It is written in the chronicles of our people that, long ago, in the days when the earth below and the sky above were as one, and the gods had not yet deserted the world of men, there was a film called The Fast and the Furious.
And it is written that The Fast and the Furious begat 2 Fast 2 Furious, which begat The Fast and the Furious: Tokyo Drift, which begat Fast & Furious, which begat Fast Five, which begat Fast & Furious 6, although certain elders of the tribe insist that the latter film was actually titled Furious 6. Adding to the confusion, Fast Five was titled Fast & Furious: Rio Heist in some countries. Also, most scholars agree that the more accurate title for the sixth film would have been Tank Fast Redemption Furious: London Calling (Letty’s Lament.)
But now, now, now—now we have Furious 7, a.k.a. Fast & Furious 7, a.k.a. Abu Fast Dhabi Furious, a.k.a. Transporter Origins: Furious Fastly, a.k.a. whatever you want to call the newest entry in the neverending saga about human beings who transform into cars when the moon is full. Furious 7 was always intended to point the Fast franchise in a new direction. When I talked to franchise star-producer Vin Diesel back in 2013, he explicitly described the seventh film as the first entry in a new Fast trilogy. Universal appeared to be planning an aggressive release strategy for the series, originally setting Furious 7‘s release date for summer 2014. That was before tragedy struck, with the late 2013 death of series star Paul Walker.
The first trailer for Furious 7 doesn’t tiptoe around Walker’s passing, with all the talk about “one last ride.” It also promises a potentially radical expansion of the Fastfranchise.

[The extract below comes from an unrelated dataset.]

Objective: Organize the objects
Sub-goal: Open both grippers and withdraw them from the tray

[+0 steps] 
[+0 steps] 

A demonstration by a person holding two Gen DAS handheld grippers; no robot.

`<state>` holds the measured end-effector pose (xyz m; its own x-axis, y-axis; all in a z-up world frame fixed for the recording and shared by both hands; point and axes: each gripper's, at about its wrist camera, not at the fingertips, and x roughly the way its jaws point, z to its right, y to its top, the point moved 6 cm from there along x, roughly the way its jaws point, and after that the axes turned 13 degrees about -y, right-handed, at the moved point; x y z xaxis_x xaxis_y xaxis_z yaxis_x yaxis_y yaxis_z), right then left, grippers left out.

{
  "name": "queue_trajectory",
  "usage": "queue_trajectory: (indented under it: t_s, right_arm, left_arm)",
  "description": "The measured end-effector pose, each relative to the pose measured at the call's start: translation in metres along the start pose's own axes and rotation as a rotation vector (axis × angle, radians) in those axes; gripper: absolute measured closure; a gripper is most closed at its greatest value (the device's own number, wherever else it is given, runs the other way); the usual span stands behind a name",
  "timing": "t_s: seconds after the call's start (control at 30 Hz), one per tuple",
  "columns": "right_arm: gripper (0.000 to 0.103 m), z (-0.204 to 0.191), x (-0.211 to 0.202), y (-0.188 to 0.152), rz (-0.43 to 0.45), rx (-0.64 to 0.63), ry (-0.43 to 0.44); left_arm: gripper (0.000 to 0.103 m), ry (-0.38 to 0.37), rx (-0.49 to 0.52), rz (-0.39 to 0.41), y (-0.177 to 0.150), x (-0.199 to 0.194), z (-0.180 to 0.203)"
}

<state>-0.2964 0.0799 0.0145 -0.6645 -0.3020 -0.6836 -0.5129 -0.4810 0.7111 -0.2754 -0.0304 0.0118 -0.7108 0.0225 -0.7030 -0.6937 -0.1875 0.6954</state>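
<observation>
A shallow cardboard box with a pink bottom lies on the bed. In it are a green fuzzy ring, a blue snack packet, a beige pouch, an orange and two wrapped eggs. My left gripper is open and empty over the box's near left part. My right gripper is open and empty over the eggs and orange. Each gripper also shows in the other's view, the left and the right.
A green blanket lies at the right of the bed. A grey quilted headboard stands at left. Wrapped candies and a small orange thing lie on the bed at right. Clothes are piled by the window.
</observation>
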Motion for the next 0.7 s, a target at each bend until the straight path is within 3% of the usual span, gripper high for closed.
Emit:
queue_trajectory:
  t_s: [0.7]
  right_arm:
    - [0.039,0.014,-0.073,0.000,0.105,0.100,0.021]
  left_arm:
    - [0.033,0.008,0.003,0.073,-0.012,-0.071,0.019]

There are at least two scenes where gigantic bald people fight each other, which is just not something you can say about Interstellar. (Unless Interstellar is secretly about Jessica Chastain and Anne Hathaway going all Ripley-in-Alien-3 and shaving their heads before pummeling each other in a half-hour zero-gravity brawl. Which is something that would definitely happen if Chris Morgan wrote Interstellar.) There are cars, and they drive fast, in a manner that one might almost describe as furious.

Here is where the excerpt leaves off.